13. The petitioner had admitted the charges as : (i) he admitted opening of account by Smt. Sashi Sahuani, (ii) receipt of amount of Rs. 230/ by him, (iii) entry in the book made by him although the account was closed and (iv) he had deposited the said amount from his own pocket. The defence of the petitioner that he had handed over the said amount to the Cashier and presumed that an entry will be made appears to be preposterous and unbelievable on the face of it inasmuch as had he not misappropriated the said amount even for a temporary period there could not have been any earthly reason as to why he paid the said amount from his own pocket. Had the cashier been guilty of commission of any offence, the petitioner as head of the said Branch was under a legal obligation to initiate a departmental proceeding or at least report the said fact to the higher authorities. He did not do so. It is not necessary to discuss charge No. ‘C although even that Charge could be said to have been proved by admission as would appear from clauses 3 and 4 of his show cause appearing at page 63 of the Paper Book.

14. From the evidence of M.W.I Sri Prakash Ch. Pahari who was working as a Clerk in the said Branch, it is evident that except the aforementioned amount of Rs. 230/- all other transactions on that date had been entered.

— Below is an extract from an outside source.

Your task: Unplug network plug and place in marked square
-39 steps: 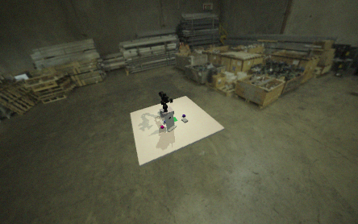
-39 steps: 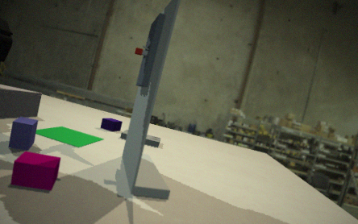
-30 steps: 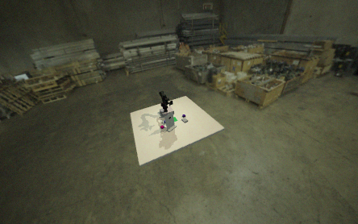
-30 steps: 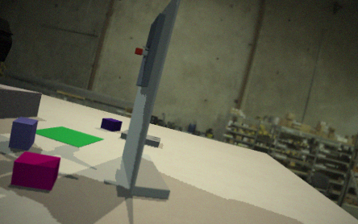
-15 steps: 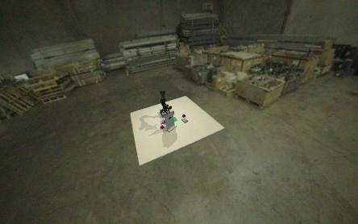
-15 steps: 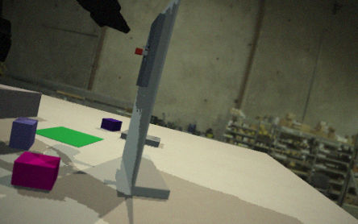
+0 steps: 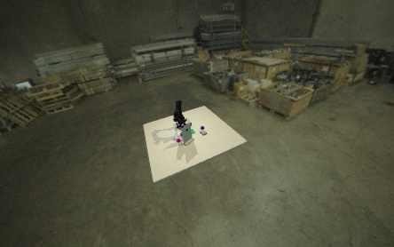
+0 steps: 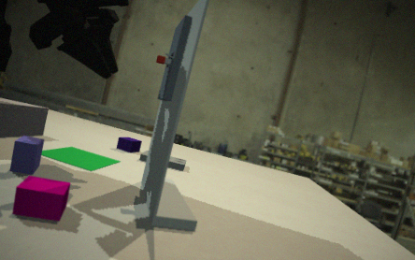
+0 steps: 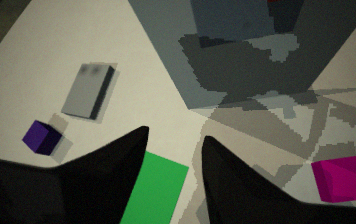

15. In his report, the Enquiry Officer has taken into consideration all the aforementioned facts as also the other materials on records. It may be noticed that answers to the show cause notice has been repeated in the reply to the charge-sheet by the petitioner and keeping in view the fact that the aforementioned letter dated August 30, 1983 written by him was the explanation, there was nothing wrong in taking the same into consideration by the disciplinary authority.

16. The only question which in the facts and circumstances of this case arose for consideration was as to whether the defence taken by him was successfully brought home by the writ petitioner. The answers given to the showcause notice has been repeated in reply to the charge-sheet of the petitioner as contained in Annexure ‘C’ to the writ application wherein he categorically stated that he had nothing more to add than what he had explained already by his letter dated August 30, 1983 which was a part of his show cause as the statements made therein can be said to have been incorporated by reference in his show-cause. No illegality, therefore, has been committed by the Enquiry Officer in placing reliance thereupon as admission made by a party to the proceeding is admissible against him proprio vigore and in that view of the matter it was not necessary to bring the said letter to the notice of a party to the Us. In this case the appellant stands in a better position as in his own show-cause dated March 12, 1984 the delinquent had himself accepted the contentions made in his earlier letter dated August 30, 1983.

17. It is also relevant to note that writ petitioner himself has annexed the said letter dated August: 30, 1983 in his writ application as Annexure ‘A’ thereto.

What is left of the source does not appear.